* _Assignment_
How many lines below contain the word "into"? Answer with that number alone.

(Data records)
↓

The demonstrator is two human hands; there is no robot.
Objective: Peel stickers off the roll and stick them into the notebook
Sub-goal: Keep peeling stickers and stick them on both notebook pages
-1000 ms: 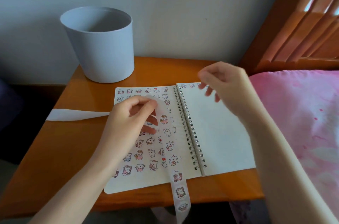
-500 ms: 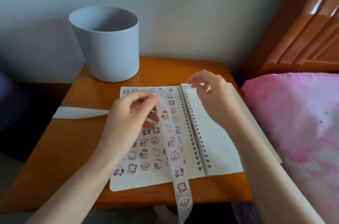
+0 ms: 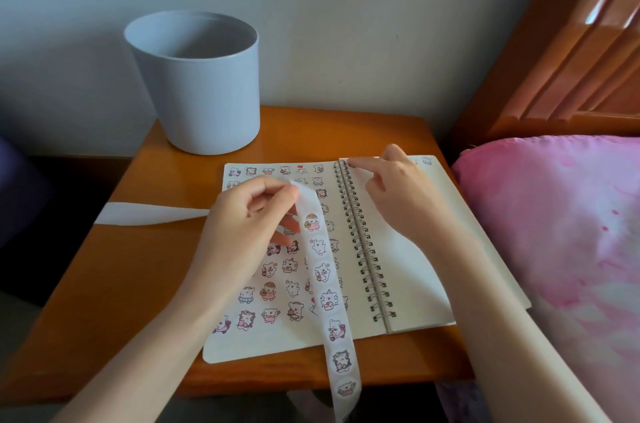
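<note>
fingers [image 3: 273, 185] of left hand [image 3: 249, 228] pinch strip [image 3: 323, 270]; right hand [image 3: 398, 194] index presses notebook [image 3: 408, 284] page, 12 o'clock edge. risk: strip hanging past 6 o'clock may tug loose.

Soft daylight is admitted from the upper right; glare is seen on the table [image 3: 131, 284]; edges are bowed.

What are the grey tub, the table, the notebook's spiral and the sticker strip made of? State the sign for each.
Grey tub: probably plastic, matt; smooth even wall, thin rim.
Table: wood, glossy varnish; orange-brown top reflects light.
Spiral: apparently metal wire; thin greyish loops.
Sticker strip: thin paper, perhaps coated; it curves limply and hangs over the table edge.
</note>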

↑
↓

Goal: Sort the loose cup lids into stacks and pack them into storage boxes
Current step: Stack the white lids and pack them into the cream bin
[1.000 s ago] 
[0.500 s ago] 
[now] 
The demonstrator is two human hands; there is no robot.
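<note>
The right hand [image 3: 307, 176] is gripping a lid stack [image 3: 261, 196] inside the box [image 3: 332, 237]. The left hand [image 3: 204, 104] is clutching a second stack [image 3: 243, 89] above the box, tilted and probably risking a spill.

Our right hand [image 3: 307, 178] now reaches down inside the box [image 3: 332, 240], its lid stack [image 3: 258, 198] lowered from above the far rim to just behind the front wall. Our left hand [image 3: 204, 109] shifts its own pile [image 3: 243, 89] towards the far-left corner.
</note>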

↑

* _Completed task_
3